I’ve been reflecting lately on the influences that led to my becoming a Christian as well as on those that have informed my faith. These influences have, I would say, been largely evangelical with an emphasis on the experience of faith. By experience, however, I do not necessarily mean in the sense of “I experienced this wonderful, warm feeling that told me that God is really there.” I mean experience as in experiencing the changed life that results from an authentic belief in salvation through Jesus Christ. Personally, I would count readings in philosophy and theology as influential and as experiential as relationships or anything else I’ve experienced that have illuminated God’s reality and love to me. (I realize that my own conversion experience may or may not be similar to anyone else’s.)
As to just what constitutes experience, though, clearly any thought a person has ever had has been experienced just the same as any feeling that’s been experienced. An experience is something that happens to you.
The denomination of the church I belong to, the Evangelical Covenant Church, had its beginning among Swedes who were seeking an authentic faith as opposed to what was being offered by much of the state Lutheran church at the time. They sought to experience the new life in Christ rather than merely assent to dry doctrine that did not result in new life.

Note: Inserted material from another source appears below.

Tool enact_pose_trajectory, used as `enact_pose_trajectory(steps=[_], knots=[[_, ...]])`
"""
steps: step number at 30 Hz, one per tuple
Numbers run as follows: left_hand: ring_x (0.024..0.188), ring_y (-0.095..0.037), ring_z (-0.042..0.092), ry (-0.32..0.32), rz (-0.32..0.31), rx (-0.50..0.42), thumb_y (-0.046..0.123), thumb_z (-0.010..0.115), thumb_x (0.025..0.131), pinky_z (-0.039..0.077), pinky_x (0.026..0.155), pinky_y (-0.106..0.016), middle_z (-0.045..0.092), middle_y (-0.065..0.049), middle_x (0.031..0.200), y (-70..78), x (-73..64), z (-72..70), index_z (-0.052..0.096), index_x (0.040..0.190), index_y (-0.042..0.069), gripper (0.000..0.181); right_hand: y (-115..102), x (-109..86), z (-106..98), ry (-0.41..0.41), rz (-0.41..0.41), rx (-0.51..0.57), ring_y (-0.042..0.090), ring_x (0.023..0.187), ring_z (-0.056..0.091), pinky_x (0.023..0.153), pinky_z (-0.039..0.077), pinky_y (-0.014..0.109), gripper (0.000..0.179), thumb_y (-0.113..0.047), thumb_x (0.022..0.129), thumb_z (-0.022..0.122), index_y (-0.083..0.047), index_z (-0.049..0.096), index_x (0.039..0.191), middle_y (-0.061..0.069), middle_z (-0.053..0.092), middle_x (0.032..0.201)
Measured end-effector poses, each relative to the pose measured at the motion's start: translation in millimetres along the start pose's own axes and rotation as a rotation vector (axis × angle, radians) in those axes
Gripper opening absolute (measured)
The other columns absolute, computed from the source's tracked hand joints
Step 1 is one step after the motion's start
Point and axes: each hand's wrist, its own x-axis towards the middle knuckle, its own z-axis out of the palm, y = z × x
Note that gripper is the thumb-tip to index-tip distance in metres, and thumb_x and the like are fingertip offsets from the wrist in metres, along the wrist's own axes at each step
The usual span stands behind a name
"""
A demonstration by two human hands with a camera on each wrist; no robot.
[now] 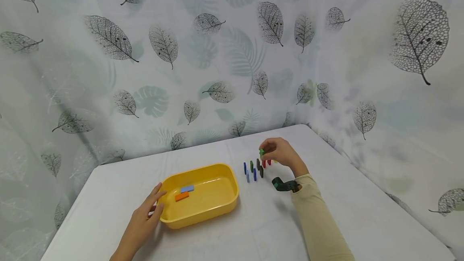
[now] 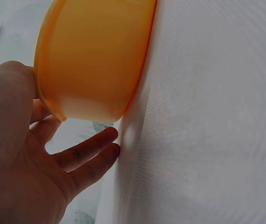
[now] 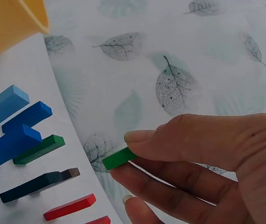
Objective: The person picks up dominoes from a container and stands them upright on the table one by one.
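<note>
My left hand (image 1: 145, 214) grips the left end of a yellow plastic tub (image 1: 197, 217), some fingers over its rim and others spread outside below it, as the left wrist view shows. Inside the tub lie a light blue block (image 1: 187, 189) and an orange block (image 1: 182, 196). Between thumb and fingers my right hand (image 1: 284, 154) pinches a small green block (image 3: 118, 159), held above the table at the far end of the standing blocks. Red blocks (image 3: 70, 207) stand just below this hand, and a yellow one (image 1: 275, 161) is partly hidden behind it.
Thin blocks stand upright in rows right of the tub: blue (image 1: 245, 168), light blue (image 1: 248, 176), green (image 1: 251, 166) and dark ones (image 1: 261, 171). A dark wrist device (image 1: 284, 185) sits on the right forearm. Leaf-patterned curtain (image 1: 217, 59) surrounds the white table (image 1: 261, 228).
</note>
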Motion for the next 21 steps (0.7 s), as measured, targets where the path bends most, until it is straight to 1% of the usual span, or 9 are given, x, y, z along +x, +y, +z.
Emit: enact_pose_trajectory(steps=[4,9,11,16,18,21], knots=[[0.107,-0.032,0.068,0.002,0.000,-0.002,0.017,0.057,0.109,0.060,0.084,-0.048,0.035,-0.007,0.166,0.1,0.0,0.2,0.056,0.148,0.009,0.040,7,0.3,-1,-0.016,0.028,0.019,0.024,0.094,0.068,0.084,0.055,0.043,0.023,-0.002,0.086,0.082,-0.001,0.073,0.108,0.008,0.074,0.099],[0.108,-0.033,0.067,-0.001,-0.004,-0.003,0.017,0.057,0.109,0.060,0.085,-0.049,0.034,-0.007,0.166,1.2,0.4,0.2,0.055,0.148,0.009,0.040,17,-0.6,-2,-0.027,0.048,0.073,0.025,0.096,0.068,0.085,0.056,0.044,0.023,-0.001,0.087,0.081,-0.001,0.073,0.109,0.011,0.074,0.102],[0.109,-0.034,0.067,-0.003,-0.007,-0.004,0.017,0.056,0.109,0.060,0.085,-0.050,0.034,-0.007,0.167,1.8,0.6,0.0,0.055,0.148,0.009,0.040,21,-1.0,-2,-0.037,0.045,0.104,0.026,0.095,0.068,0.084,0.057,0.043,0.023,0.000,0.087,0.080,0.000,0.072,0.109,0.014,0.074,0.103],[0.109,-0.034,0.067,-0.003,-0.009,0.000,0.017,0.056,0.109,0.060,0.086,-0.050,0.034,-0.007,0.167,2.4,0.7,-0.2,0.055,0.148,0.009,0.040,33,-2.4,-1,-0.075,0.019,0.189,0.029,0.090,0.069,0.080,0.057,0.040,0.025,0.004,0.088,0.075,0.009,0.069,0.111,0.025,0.072,0.104],[0.109,-0.033,0.067,-0.001,-0.002,0.001,0.017,0.056,0.109,0.060,0.085,-0.049,0.034,-0.008,0.166,1.7,0.5,0.2,0.055,0.148,0.009,0.040,36,-3.5,-1,-0.083,0.020,0.205,0.029,0.089,0.069,0.080,0.057,0.038,0.025,0.006,0.087,0.075,0.010,0.069,0.111,0.025,0.072,0.104],[0.107,-0.032,0.068,0.004,0.012,0.000,0.017,0.057,0.109,0.061,0.083,-0.047,0.034,-0.008,0.166,-0.1,0.1,1.0,0.056,0.148,0.008,0.040,41,-4.4,-1,-0.084,0.030,0.193,0.025,0.089,0.069,0.080,0.056,0.035,0.026,0.007,0.085,0.076,0.009,0.071,0.111,0.021,0.073,0.103]])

Now, doctrine ultimately should not be “dry,” of course, and ought not be considered doctrine unless it is indeed the truth that, once believed, results in new life. Truth is truth, this cannot be denied. But just what is truth? Is truth limited to that which can only be apprehended intellectually? Is true doctrine found only in thought? If doctrine is to apply to whole persons, as surely it must, then it must be found in affection as well. We are not merely minds, we are also hearts (feeling-entities). The Bible speaks of belief, which is an assent of both the heart and the mind (consent of the will). If one wants something to be true but cannot consent to it, then one doesn’t truly believe. If one thinks that something may be true but cannot sympathize or harmonize with it, then one doesn’t truly believe. Though truth certainly is not dependent upon someone believing it in order to actually be true, and though one can experience truth whether one assents, consents, or sympathizes with it or not, a person cannot experience salvation unless one assents, consents, and sympathizes with the gospel. Regarding Truth-with-a-capital-T (absolute truth), the redemptive and regenerative part of it cannot be and will not be experienced unless one consents and sympathizes. And if one does not consent/sympathize, then, because Truth is Truth, one will experience its damnation.

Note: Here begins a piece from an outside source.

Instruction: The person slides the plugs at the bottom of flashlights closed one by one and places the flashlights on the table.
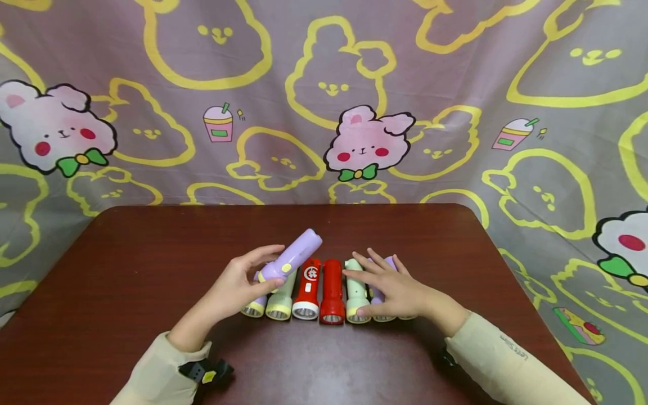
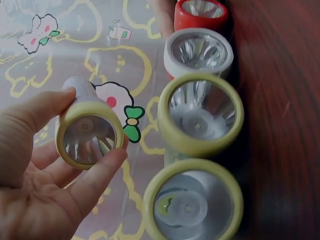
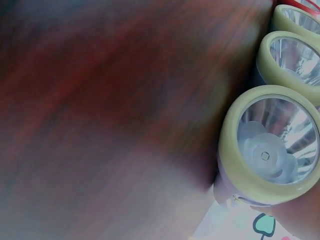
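Observation:
A purple flashlight (image 1: 298, 251) with a yellow button is in my left hand (image 1: 237, 286), gripped near its lens end and tilted above the row. In the left wrist view, thumb and fingers hold it around its yellow rim (image 2: 61, 132). Below lies a row of flashlights: a purple one (image 1: 254, 308), a pale green one (image 1: 279, 306), a red one with a white rim (image 1: 306, 306), an all-red one (image 1: 332, 289) and another pale green one (image 1: 356, 289). My right hand (image 1: 397, 289), fingers spread, lies over the right end, partly hiding purple flashlights (image 1: 384, 316) there.
The row lies side by side on a dark red-brown table (image 1: 177, 242), lenses toward me. A curtain (image 1: 283, 101) with cartoon bunnies hangs behind the table's far edge. A black strap device (image 1: 205, 371) sits at my left cuff.

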`<state>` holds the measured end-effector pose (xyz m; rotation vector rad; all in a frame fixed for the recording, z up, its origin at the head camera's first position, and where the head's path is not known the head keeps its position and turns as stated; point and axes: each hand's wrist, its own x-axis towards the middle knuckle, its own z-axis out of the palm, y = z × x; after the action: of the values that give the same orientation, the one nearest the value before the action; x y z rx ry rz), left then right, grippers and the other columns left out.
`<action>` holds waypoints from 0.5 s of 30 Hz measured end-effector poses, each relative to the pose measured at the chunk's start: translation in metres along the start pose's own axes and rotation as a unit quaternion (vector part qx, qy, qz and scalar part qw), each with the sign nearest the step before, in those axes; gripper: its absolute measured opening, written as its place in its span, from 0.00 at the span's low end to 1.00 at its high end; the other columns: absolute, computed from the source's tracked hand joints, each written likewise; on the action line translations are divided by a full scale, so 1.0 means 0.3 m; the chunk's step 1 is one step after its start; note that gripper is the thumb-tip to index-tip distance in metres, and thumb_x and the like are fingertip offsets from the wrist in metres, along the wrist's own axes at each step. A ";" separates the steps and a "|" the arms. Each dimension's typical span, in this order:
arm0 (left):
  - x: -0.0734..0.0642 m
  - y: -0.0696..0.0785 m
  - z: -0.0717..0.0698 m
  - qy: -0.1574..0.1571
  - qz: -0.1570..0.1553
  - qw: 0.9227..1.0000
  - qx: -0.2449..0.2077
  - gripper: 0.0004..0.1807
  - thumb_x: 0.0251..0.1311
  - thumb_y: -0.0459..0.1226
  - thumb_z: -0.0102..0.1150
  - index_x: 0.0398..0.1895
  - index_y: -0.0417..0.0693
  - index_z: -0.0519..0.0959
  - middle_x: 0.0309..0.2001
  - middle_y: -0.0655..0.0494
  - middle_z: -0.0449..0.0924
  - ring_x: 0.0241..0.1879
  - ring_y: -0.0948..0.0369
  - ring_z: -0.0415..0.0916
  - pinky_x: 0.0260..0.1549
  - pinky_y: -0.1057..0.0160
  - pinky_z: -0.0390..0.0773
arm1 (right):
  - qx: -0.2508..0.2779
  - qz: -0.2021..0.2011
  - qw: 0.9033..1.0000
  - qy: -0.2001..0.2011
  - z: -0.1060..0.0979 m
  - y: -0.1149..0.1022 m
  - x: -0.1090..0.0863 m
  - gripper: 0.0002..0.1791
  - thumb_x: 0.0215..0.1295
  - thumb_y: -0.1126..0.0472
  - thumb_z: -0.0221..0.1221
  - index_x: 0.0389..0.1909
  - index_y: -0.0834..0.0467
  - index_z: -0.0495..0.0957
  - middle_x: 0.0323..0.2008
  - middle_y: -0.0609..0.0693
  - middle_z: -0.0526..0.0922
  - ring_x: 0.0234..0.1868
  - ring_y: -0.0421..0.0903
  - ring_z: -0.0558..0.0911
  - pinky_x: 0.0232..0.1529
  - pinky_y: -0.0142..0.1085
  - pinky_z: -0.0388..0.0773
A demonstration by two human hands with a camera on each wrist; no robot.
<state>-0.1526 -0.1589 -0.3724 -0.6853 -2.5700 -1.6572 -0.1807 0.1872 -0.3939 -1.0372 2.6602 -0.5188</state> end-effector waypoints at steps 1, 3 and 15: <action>0.001 0.001 0.004 -0.003 0.001 1.000 -0.001 0.30 0.56 0.31 0.70 0.64 0.40 0.73 0.51 0.39 0.83 0.40 0.67 0.79 0.29 0.66 0.80 | 0.000 0.000 1.000 0.001 -0.001 0.001 0.000 0.43 0.58 0.30 0.60 0.74 0.37 0.61 0.80 0.51 0.50 0.79 0.64 0.45 0.65 0.78 0.38; 0.001 0.004 0.012 -0.007 0.001 1.000 -0.008 0.30 0.56 0.31 0.70 0.64 0.40 0.73 0.52 0.39 0.83 0.41 0.65 0.79 0.32 0.67 0.81 | 0.003 -0.001 1.000 0.002 -0.003 0.001 0.000 0.43 0.57 0.30 0.61 0.74 0.37 0.61 0.80 0.51 0.50 0.79 0.64 0.44 0.65 0.78 0.37; 0.002 0.007 0.040 -0.021 0.010 0.999 -0.030 0.30 0.56 0.31 0.71 0.63 0.41 0.74 0.54 0.40 0.82 0.47 0.59 0.80 0.41 0.67 0.83 | 0.019 -0.008 0.999 0.027 0.001 -0.007 -0.014 0.41 0.60 0.34 0.62 0.73 0.40 0.64 0.78 0.52 0.55 0.79 0.63 0.47 0.65 0.78 0.34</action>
<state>-0.1497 -0.1474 -0.3758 -0.7538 -2.5418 -1.7397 -0.1763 0.1885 -0.3930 -1.0494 2.6805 -0.6067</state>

If proper doctrine is spoken but not lived and demonstrated by those speaking it, can it truly be taught by those speaking it? Can it truly be imparted? Can the Word of God by itself transform? I don’t believe so. Can God cause the Word of God to transform someone (via the Spirit) regardless of the example of the source? Yes, of course, but I wonder how often this actually happens. Persons who accept a teaching “out of context,” so to speak, are probably not as likely to accept Truth as they are a counterfeit or a sham (i.e., whatever is being represented). Or, more likely, they will not accept it at all. There is more that conveys the Truth than mere word. And there is more that prevents a person from accepting the Truth than mere hardness of heart on that person’s part. It may be a truly receptive heart that refuses to accept even a word of Truth that is not conveyed with the Spirit that witnesses to it (or if one has never had an experience that enables one to comprehend the Truth).
Whether or not consent to and sympathy for the gospel is wrought wholly by God is a matter of very serious debate among Christians today. I won’t argue it here. But I think that the debate ought to be viewed holistically.
Here’s my proposition: if doctrine is thought, then it must be feeling as well. If doctrine applies to the whole person, then it must encompass the Truth as it applies to feeling as well as to thought. One cannot have proper thought without proper affection, and vice-versa. What I mean by this is, salvation comes by the love of God that comes by God's love. Love is greater than both thought and feeling though it informs and illuminates both.
The Bible speaks often of “hardness of heart.” This refers to an unyielding will. The will encompasses both the mind and the heart – it must. The will cannot merely involve mind over feeling; if one chooses to do what is right in the eyes of God as far as one believes, then one is choosing an allegiance to God over an allegiance to something else, whether that something else is a feeling or a thought that is at odds with what is right in the eyes of God. Allegiance therefore involves the choosing of one affection over another, or one thought over another. As long as we are in this life and possessed of fallen humanity, we will always live with a conflict between our fallen-ness and the redemptive life that comes only from God through Christ and is given only by God. Anyone who denies this is denying reality. (Romans 7:14-25)
This conflict, therefore, is the experience of the one living by faith in God through Christ. This conflict is truth. Yet, praise God that, through Jesus and the Holy Spirit, we may also experience the truth of salvation and be delivered from the truth of condemnation and damnation.